Fig. 5 (red highlights are mine)
To the right we can see fig. 5 of the paper ("Representation of the actual understanding of the chronological development of Perdigões"), just that I have highlighted with red paint the elements known to be active in each period, because I felt that black vs grey was not visible enough. 

Regarding the cromlech (stone ring, represented as a circle to the right), lead author Antonio Valera commented at the Perdigões Research Program blog that they are not yet 100% certain of its age, although he does believe it is from the earliest context. That's what I marked it with a dotted line instead of a continuous one.

This cromlech was one of the items that interested me the most because in other contexts, as happens with Pyrenean ones, they are historically known in some cases to have been reference sites for community meetings (the local constituent power), but here they are from the Iron Age. 

It is notable that, in the historical cases from the Pyrenees, the meetings did not take place inside the cromlechs themselves (usually too small and occasionally burial sites) but near them. Similarly in this case of Perdigões the meeting (and possibly ritual) area defined by the ditches is located by the cromlech, west of it specifically. 

Later on two tholoi (beehive tombs, typical of Chalcolithic South Iberia) were built near the cromlech, being eventually enclosed by the last and largest ditch.

The chronological pattern also suggests the idea of growth: if the structure was being made bigger and bigger, it seems logical to think that it was because the community using it was also growing, what should not be any surprise. 
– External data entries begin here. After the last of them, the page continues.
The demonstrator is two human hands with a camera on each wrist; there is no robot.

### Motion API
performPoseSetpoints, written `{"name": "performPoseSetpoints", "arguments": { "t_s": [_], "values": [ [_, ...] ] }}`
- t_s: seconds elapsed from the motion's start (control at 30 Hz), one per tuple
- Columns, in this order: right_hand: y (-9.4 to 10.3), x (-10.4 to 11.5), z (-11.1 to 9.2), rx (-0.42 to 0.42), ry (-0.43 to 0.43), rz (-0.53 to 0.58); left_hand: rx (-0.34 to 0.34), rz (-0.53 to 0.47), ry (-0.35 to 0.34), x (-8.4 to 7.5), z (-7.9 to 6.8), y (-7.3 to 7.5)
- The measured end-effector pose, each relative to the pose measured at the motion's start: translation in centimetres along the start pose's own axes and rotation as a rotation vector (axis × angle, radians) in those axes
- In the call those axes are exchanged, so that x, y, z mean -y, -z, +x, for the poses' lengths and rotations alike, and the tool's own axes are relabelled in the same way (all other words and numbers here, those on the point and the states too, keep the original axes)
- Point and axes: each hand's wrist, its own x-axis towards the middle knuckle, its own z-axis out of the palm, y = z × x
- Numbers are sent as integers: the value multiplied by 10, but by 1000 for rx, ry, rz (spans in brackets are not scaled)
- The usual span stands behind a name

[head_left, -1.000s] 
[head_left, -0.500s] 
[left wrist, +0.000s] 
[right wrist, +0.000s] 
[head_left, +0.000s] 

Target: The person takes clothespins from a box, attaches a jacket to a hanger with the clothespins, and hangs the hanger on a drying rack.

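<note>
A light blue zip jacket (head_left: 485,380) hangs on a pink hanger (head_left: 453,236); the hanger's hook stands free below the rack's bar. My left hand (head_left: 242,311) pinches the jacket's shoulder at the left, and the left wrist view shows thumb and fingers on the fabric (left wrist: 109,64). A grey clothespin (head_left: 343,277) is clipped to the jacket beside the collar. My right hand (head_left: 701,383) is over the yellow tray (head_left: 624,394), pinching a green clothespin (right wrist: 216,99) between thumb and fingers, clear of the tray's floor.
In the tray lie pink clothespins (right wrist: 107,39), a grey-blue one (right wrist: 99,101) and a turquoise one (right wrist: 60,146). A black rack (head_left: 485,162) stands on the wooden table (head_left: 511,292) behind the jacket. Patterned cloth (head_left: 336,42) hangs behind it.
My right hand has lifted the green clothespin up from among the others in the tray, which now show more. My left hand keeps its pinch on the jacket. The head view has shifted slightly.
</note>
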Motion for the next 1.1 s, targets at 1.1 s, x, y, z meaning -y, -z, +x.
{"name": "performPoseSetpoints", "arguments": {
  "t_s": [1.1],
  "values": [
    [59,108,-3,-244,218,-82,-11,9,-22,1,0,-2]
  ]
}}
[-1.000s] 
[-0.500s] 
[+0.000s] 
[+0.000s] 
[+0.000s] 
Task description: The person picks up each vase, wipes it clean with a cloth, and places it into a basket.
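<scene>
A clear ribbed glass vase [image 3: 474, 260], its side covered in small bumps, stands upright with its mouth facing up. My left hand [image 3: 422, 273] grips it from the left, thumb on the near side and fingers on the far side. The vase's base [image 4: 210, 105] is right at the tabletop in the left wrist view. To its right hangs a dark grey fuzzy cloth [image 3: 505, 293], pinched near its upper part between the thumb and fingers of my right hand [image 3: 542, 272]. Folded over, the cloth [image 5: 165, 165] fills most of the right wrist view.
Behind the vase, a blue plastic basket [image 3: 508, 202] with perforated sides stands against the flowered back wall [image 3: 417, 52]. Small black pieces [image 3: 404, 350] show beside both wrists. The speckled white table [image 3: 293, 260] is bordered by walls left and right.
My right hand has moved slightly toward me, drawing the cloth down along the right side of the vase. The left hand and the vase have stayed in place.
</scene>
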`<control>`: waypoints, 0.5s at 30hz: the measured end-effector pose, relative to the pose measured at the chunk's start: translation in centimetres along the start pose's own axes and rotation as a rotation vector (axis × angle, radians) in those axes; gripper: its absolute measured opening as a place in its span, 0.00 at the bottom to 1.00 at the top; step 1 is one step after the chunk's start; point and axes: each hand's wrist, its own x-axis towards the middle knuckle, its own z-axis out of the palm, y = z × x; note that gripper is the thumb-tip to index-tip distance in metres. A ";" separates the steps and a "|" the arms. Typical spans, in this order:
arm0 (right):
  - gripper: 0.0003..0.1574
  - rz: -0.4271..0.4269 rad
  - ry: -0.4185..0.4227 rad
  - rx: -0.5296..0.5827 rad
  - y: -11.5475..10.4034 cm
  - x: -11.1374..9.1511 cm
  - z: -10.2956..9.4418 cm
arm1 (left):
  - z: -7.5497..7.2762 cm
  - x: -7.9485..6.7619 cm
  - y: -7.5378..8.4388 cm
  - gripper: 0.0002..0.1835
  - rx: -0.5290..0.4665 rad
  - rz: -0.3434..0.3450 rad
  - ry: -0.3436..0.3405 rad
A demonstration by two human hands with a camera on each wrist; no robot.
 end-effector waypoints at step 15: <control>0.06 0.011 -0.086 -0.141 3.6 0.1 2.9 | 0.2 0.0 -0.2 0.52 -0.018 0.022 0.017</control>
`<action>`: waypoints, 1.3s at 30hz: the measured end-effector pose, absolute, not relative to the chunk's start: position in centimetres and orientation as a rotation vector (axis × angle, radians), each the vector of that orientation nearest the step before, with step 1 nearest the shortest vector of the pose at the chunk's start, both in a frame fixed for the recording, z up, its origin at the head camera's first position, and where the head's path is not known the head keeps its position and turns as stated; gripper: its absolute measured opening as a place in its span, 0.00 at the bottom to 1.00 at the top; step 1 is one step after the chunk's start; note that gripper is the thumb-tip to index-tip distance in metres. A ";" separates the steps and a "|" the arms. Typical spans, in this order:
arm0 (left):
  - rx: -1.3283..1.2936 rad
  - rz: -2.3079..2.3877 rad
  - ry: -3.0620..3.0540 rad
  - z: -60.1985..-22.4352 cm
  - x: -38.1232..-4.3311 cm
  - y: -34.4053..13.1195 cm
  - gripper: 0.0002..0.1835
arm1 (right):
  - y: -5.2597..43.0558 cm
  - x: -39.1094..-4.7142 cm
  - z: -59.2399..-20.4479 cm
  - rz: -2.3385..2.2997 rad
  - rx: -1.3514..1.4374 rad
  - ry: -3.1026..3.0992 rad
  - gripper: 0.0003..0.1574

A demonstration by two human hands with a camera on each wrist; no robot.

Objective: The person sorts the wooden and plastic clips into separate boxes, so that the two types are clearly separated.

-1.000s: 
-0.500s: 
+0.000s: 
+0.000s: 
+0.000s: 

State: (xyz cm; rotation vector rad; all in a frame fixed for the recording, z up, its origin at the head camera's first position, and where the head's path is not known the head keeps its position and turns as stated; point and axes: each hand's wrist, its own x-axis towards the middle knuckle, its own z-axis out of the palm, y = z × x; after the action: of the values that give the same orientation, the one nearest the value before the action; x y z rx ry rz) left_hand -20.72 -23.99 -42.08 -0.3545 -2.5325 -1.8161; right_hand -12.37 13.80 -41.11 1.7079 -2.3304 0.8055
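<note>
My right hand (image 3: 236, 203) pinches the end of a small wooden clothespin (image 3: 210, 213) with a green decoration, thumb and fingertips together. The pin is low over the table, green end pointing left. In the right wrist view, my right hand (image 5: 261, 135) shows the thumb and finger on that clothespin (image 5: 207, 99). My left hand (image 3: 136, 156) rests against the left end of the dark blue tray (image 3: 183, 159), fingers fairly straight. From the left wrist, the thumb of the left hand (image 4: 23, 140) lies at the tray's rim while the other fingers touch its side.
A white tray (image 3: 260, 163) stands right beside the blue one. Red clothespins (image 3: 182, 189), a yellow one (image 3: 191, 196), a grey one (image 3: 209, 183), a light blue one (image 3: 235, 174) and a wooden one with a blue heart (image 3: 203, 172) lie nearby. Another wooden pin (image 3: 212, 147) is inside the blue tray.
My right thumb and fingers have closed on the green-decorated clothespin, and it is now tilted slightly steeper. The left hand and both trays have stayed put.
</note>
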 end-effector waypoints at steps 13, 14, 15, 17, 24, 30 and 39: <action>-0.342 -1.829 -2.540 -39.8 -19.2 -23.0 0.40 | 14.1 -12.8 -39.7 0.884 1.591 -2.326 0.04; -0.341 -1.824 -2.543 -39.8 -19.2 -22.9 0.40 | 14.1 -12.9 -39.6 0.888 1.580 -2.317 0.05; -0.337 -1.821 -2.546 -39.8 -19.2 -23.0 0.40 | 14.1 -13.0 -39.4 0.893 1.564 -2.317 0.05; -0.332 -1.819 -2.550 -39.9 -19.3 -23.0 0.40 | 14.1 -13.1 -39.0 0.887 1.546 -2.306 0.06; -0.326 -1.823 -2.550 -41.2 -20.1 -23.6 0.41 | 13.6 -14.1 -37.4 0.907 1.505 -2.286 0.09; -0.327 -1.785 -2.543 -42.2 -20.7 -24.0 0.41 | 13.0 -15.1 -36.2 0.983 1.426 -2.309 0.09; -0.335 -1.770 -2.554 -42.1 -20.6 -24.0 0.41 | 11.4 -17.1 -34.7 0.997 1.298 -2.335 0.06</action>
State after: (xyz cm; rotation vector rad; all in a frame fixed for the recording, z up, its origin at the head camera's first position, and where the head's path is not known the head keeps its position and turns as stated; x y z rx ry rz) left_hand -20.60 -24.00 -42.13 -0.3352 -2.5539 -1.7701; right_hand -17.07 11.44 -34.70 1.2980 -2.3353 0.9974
The site was abandoned at the end of the 3rd millennium BCE. At that time SW Iberia was experiencing significant changes with the abandonment of urban centers and other traditions like these Megalithic ones, and being replaced by a sequence of (seemingly intrusive) Bronze Age "horizons" dominated by burials in cist with a triangular bronze knife as most characteristic grave good and occasional "grabsystem" tombs, probably of princely character. These Bronze Age "horizons" expanded from the Algarve to the North and Northeast up to approximately the Tagus river at their apogee, being maybe ancestral to the mysterious Tartessian language, which spanned approximately the same area in the Iron Age.